I tried to be stern, but it was not working. My roommate just shrugged it off.

“Sorry man, I thought I said something. You probably forgot.”
“Forgot? No, no, no. No fucking way I would forget that kind of warning.” Me to Mark, “no. Fucking. Way. There’s no way I would not have dragged you here if I had known.”

Mark remained in skeptical shock.

My roommate, always a fair diplomat, was determined to help us be comfortable. “It’s no big deal. Oh, and the margarita special ends in like thirty minutes, and it’s buy one: get the second half-off. You don’t get a free one like I said earlier. AND, they’re in these little-ass cups, so you’ll probably want to get a few at a time.”

Fuck me. This was disappointing news. Horrific, when combined with the greasy, dancing weight-lifters all over the place.

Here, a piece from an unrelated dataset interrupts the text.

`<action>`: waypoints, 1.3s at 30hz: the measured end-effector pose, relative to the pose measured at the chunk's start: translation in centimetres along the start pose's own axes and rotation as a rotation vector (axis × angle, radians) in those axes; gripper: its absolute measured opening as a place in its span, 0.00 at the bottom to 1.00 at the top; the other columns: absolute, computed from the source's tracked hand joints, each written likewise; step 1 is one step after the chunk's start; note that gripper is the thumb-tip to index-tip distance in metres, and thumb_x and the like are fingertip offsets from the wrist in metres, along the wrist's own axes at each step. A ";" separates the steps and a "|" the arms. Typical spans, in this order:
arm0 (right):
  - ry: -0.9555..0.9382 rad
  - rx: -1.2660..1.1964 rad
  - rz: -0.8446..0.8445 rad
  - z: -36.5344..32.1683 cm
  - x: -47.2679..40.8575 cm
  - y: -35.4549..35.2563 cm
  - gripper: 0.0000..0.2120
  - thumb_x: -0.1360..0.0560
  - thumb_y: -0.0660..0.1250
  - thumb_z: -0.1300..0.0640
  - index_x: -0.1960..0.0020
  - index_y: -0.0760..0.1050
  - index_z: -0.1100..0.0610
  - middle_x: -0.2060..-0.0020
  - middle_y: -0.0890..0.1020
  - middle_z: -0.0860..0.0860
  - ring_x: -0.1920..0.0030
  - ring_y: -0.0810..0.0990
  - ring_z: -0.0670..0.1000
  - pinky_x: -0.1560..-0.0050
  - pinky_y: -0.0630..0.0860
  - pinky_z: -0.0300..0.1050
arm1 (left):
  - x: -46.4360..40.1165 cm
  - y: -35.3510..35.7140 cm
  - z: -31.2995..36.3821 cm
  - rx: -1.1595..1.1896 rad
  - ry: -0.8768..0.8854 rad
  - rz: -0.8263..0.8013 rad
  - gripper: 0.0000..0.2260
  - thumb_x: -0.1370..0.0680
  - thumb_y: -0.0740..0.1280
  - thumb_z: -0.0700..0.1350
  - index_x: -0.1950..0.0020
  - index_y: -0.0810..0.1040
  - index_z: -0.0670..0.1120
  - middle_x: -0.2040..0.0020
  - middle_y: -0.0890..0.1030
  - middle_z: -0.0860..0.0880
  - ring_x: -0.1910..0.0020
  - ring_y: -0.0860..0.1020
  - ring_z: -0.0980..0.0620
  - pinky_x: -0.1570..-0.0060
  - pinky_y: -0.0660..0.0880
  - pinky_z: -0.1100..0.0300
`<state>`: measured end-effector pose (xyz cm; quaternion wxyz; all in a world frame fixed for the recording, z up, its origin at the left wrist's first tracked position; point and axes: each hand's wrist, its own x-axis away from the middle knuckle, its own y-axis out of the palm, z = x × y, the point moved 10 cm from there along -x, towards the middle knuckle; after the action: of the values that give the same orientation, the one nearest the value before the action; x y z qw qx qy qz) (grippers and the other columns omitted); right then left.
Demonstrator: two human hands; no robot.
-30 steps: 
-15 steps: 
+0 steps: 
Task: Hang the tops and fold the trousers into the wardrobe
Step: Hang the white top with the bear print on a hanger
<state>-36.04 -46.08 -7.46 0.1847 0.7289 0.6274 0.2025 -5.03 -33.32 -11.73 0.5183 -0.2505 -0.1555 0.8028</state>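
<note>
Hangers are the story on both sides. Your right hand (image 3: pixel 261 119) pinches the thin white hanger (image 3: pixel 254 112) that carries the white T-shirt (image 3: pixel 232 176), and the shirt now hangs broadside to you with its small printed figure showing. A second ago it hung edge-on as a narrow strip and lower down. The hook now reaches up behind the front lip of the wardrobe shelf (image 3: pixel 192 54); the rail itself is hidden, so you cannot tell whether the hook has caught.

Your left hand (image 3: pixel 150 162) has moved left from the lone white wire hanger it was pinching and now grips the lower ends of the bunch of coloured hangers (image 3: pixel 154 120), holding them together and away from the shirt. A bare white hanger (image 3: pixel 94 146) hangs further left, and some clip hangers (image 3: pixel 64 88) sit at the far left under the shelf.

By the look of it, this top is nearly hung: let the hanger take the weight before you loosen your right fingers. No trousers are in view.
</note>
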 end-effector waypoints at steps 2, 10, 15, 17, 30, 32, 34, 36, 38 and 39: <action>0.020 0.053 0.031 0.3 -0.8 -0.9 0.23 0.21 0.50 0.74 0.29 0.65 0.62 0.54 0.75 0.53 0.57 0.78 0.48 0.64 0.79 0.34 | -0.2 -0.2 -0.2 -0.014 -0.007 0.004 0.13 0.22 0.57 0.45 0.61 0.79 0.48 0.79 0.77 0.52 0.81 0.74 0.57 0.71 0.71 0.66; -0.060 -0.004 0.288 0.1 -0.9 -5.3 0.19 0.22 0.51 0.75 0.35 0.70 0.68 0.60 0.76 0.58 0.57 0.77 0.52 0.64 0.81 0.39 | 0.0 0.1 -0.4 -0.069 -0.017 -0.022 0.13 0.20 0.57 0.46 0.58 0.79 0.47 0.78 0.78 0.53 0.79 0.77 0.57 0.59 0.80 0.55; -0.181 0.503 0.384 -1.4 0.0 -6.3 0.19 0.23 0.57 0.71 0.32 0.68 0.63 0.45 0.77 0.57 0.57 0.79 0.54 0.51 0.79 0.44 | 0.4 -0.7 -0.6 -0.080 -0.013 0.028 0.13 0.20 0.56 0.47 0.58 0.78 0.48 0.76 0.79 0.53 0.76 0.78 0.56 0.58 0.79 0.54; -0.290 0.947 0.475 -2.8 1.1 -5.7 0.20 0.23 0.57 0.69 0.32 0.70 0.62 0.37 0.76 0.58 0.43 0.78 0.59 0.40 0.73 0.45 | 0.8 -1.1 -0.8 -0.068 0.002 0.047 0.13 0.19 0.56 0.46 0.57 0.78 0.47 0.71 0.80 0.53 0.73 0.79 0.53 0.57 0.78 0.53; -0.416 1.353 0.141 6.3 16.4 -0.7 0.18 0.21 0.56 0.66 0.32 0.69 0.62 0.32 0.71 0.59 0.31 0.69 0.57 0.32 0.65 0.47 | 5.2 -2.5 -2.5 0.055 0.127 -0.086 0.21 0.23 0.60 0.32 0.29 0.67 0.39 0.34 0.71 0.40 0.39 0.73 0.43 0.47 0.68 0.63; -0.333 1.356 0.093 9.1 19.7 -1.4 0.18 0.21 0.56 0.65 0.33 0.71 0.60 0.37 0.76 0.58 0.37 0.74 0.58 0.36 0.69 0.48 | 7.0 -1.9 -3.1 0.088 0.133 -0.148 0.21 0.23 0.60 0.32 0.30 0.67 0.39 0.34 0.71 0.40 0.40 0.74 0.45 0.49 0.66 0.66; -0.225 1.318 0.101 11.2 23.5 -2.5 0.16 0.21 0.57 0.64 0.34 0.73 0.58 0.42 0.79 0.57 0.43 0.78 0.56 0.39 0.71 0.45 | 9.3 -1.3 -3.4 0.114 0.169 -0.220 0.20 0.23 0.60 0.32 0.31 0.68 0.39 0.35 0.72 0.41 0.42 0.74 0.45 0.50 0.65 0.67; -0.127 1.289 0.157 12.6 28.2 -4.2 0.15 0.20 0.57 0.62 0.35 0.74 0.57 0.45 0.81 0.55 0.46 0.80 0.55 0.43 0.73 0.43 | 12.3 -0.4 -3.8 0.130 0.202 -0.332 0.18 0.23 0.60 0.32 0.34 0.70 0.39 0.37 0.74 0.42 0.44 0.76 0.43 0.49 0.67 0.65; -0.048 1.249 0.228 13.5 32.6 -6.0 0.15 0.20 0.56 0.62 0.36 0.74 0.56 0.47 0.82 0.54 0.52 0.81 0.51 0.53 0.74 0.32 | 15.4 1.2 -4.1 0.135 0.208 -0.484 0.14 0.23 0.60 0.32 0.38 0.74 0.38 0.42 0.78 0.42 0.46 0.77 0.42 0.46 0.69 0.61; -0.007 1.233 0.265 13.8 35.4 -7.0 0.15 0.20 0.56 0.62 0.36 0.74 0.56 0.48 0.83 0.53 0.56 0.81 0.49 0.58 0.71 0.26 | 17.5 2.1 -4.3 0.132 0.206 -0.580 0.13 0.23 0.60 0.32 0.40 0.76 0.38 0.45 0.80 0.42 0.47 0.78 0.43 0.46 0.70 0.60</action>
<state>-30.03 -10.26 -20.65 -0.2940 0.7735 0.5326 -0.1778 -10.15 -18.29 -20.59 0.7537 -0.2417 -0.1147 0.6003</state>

“Are you serious? That’s not a happy hour, man. And look at this shit.” I pointed to a nearby dancer who had started to wag his please-touchables around like a meat tassel. “Just for having to see that, you’re buying. Man, shit.”

Against our better judgment, we followed my roommate to the table by the dance floor and sat down. Introductions were made, and I got to know the coworker crew. Turns out, all the dancers there were “straight”. Most of them were dating women my roommate worked with. Apparently, men pay men a hell of a lot more to dance than women will. Big surprise. Women do not want to pay to see dudes strip? Why’s that? Oh yeah, men do that willingly, for free. Got it.

I sat with my back to the whole of the place, facing the group. I figured it best if I eased myself into this environment. No sense in overdosing, I guessed. And that includes “eye contact” with the wolves out in the crowd.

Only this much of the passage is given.